## What you will do
When copying the data below, keep only the lines from the one with "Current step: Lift" through the one with "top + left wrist", word for word, and skip the pictures.

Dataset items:
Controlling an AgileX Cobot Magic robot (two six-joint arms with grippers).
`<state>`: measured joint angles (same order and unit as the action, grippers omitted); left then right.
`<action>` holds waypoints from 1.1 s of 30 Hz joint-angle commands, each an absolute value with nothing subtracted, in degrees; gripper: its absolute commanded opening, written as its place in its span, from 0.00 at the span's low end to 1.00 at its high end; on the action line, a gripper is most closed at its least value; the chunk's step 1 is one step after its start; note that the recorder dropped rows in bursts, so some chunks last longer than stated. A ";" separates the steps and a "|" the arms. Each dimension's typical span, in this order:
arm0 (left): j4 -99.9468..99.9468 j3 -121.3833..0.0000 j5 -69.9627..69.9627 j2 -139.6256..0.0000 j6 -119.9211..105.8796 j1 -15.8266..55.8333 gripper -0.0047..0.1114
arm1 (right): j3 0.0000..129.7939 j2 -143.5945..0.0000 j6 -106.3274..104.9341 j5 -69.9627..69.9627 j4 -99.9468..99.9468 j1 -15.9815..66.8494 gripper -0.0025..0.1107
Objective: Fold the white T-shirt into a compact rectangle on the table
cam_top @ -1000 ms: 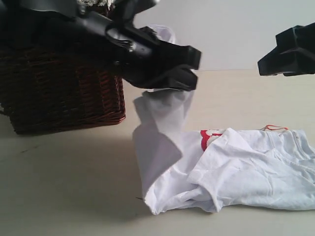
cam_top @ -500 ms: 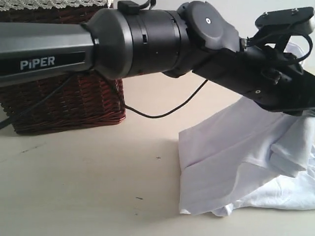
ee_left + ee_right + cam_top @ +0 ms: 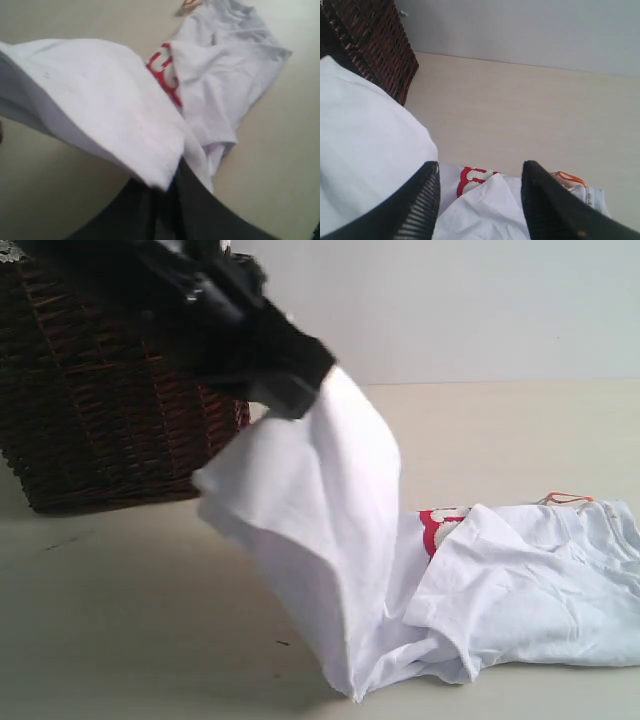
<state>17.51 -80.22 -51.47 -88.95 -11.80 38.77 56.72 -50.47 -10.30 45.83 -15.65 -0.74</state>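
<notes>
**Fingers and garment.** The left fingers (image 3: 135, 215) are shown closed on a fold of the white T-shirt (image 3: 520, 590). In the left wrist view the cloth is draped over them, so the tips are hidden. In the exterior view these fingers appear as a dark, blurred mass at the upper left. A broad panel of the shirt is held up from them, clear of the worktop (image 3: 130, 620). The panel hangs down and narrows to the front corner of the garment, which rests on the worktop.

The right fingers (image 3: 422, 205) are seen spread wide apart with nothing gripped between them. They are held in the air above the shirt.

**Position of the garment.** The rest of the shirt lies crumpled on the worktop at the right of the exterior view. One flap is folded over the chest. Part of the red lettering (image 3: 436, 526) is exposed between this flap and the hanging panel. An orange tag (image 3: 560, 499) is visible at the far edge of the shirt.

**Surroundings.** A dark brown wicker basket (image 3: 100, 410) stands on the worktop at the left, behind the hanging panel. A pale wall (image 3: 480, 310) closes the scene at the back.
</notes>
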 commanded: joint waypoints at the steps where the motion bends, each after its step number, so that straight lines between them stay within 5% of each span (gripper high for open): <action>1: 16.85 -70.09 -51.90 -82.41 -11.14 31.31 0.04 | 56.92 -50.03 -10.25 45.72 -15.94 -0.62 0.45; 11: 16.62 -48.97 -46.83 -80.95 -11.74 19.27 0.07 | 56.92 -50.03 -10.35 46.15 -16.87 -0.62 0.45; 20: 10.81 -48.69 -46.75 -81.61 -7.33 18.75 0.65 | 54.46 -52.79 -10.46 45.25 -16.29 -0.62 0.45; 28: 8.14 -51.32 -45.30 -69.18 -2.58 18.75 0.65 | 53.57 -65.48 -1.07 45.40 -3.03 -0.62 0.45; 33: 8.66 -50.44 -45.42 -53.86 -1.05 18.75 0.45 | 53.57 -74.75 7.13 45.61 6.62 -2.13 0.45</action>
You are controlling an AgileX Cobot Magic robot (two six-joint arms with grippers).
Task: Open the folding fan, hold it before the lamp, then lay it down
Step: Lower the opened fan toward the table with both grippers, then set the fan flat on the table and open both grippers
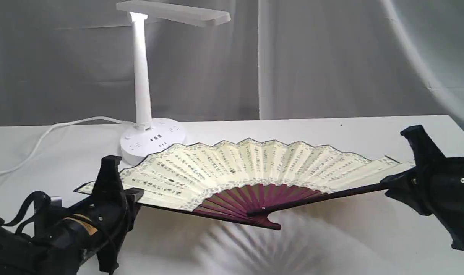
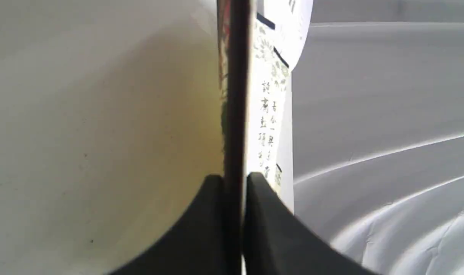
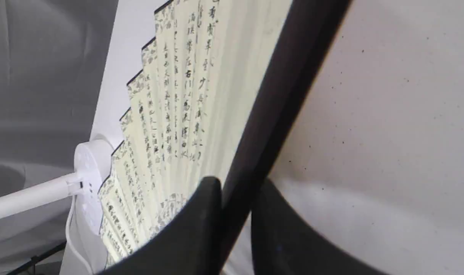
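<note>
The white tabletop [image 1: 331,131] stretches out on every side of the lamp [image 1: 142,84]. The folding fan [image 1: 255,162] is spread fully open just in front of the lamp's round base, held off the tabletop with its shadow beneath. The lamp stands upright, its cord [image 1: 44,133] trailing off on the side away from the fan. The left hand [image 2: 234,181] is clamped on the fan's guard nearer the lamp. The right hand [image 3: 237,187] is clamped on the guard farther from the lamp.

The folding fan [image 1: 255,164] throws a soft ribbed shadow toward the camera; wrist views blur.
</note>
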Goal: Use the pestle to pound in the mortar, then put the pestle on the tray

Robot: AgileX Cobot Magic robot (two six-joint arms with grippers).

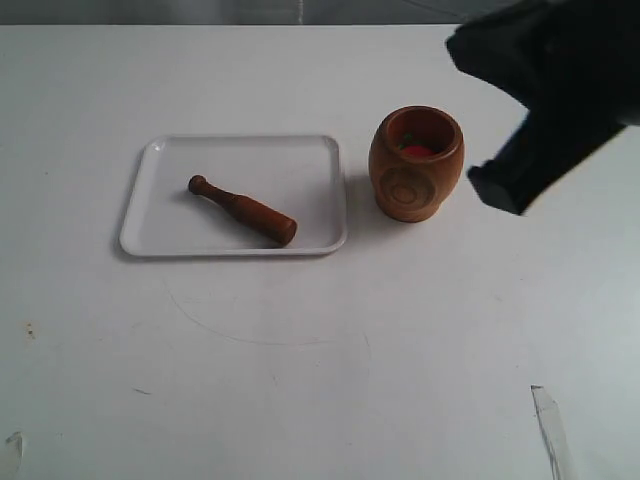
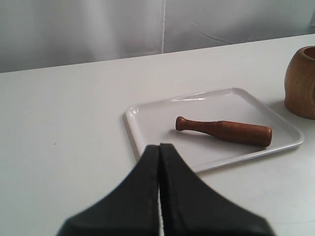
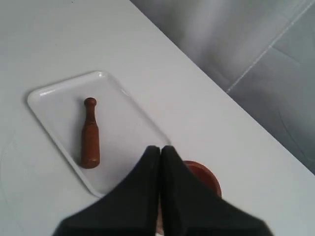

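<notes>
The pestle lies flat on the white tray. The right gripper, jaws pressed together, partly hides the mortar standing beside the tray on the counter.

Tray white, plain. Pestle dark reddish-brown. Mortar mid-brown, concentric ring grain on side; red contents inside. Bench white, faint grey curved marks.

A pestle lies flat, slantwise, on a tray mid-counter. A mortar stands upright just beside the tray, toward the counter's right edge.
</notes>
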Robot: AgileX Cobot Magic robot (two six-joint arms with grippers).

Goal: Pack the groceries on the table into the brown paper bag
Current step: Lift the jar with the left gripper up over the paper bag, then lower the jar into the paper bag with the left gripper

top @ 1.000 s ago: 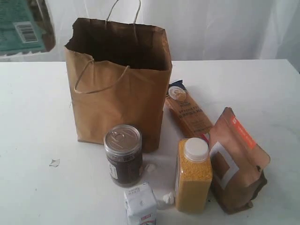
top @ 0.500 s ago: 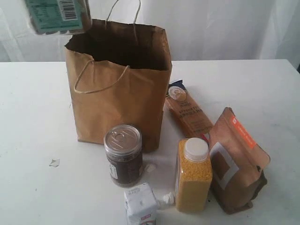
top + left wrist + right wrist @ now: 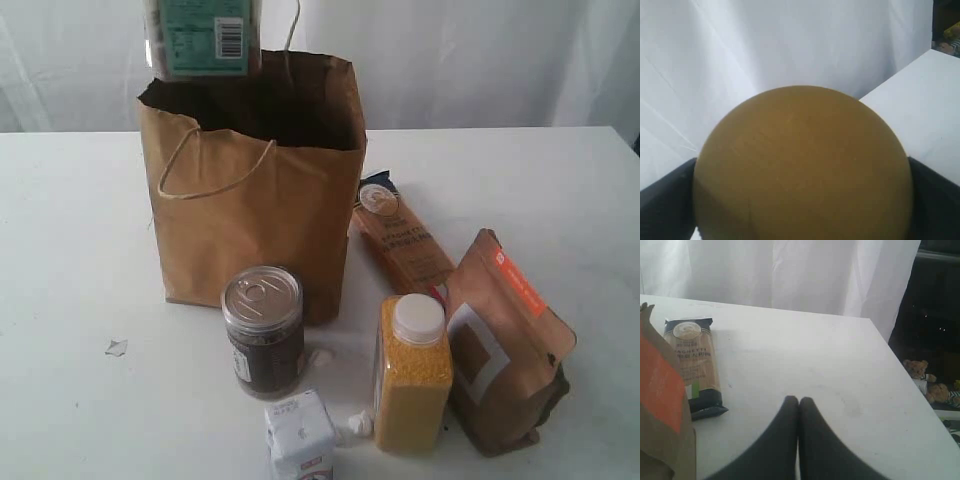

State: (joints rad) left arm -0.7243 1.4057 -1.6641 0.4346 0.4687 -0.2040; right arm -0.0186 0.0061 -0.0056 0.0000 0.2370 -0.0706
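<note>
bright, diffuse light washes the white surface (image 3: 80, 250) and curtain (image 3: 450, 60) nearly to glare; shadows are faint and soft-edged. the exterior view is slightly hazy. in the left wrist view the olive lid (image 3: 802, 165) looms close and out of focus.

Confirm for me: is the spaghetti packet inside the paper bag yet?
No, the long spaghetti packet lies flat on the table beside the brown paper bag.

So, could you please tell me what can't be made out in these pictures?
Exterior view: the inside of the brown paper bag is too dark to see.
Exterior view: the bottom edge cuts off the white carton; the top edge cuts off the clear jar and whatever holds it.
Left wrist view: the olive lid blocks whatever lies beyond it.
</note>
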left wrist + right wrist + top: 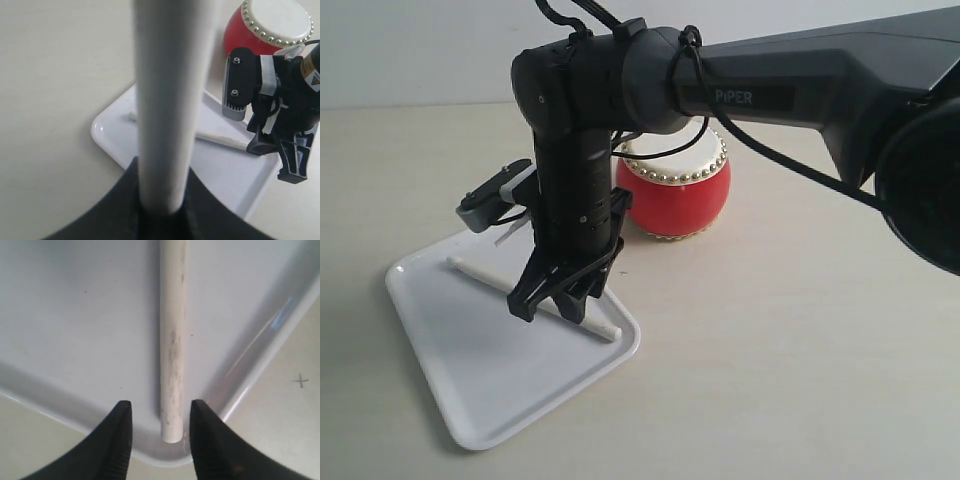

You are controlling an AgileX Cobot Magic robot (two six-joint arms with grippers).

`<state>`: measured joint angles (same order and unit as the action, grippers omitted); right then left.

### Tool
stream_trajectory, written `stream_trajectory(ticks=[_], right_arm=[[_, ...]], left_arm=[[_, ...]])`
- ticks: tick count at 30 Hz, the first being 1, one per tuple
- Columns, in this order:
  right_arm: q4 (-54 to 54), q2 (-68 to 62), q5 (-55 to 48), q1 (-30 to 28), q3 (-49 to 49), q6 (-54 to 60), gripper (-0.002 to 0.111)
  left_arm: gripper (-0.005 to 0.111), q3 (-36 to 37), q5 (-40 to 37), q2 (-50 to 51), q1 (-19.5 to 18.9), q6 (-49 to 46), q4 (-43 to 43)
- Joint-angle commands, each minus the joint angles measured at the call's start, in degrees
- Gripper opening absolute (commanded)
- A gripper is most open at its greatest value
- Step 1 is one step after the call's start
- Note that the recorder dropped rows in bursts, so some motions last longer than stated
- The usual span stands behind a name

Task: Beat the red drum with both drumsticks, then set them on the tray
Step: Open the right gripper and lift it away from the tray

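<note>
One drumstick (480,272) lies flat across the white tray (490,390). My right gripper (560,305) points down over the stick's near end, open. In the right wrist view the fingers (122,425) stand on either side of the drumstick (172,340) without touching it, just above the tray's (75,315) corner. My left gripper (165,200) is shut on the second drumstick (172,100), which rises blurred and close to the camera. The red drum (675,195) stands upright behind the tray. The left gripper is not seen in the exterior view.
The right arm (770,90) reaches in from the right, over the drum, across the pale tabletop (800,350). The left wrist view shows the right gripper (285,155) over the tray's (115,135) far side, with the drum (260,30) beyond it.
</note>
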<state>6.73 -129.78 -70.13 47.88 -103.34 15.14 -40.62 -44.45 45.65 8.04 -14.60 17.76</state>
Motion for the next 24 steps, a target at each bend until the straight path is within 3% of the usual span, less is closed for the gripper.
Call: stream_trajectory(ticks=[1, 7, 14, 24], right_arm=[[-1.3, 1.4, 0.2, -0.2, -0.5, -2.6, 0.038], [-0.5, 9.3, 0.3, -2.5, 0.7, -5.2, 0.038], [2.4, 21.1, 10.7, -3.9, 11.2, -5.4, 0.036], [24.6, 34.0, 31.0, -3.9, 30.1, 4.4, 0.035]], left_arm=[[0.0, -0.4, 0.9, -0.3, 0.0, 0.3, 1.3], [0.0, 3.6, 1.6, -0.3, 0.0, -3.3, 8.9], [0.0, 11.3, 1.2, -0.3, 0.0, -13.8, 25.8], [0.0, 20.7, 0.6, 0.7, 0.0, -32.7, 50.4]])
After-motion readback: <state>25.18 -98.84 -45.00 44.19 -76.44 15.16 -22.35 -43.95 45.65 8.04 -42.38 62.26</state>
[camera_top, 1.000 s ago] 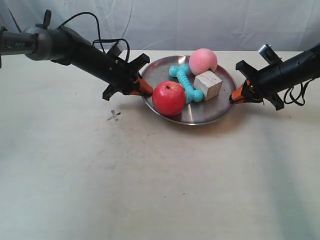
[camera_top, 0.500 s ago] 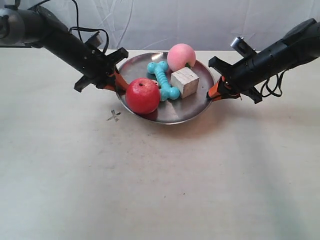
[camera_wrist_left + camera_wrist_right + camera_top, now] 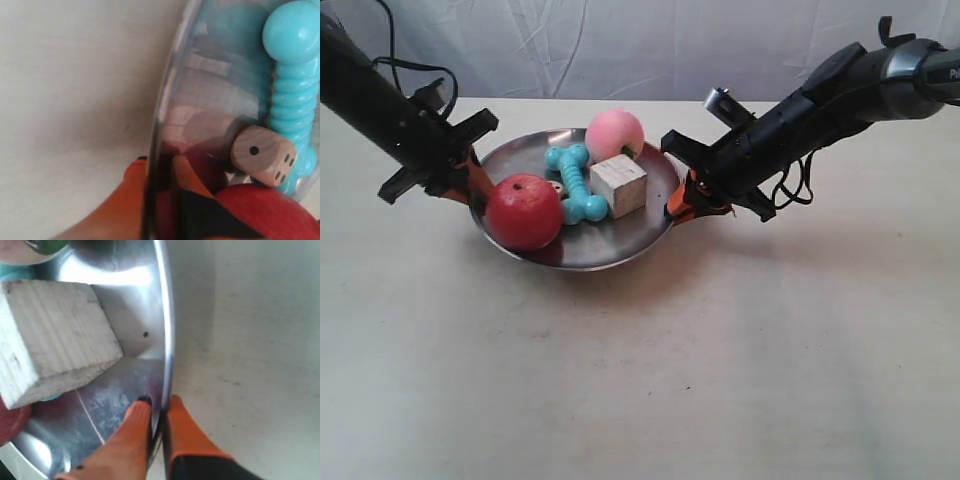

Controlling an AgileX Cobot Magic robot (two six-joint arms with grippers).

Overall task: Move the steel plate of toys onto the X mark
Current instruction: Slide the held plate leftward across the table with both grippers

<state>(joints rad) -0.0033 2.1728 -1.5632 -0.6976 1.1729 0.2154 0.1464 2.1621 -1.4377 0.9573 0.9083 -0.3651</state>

## Exercise output
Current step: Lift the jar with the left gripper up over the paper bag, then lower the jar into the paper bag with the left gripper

top @ 1.000 s ago: 
top @ 0.500 s ago: 
top + left wrist + right wrist @ now: 

This concludes the output for the exercise.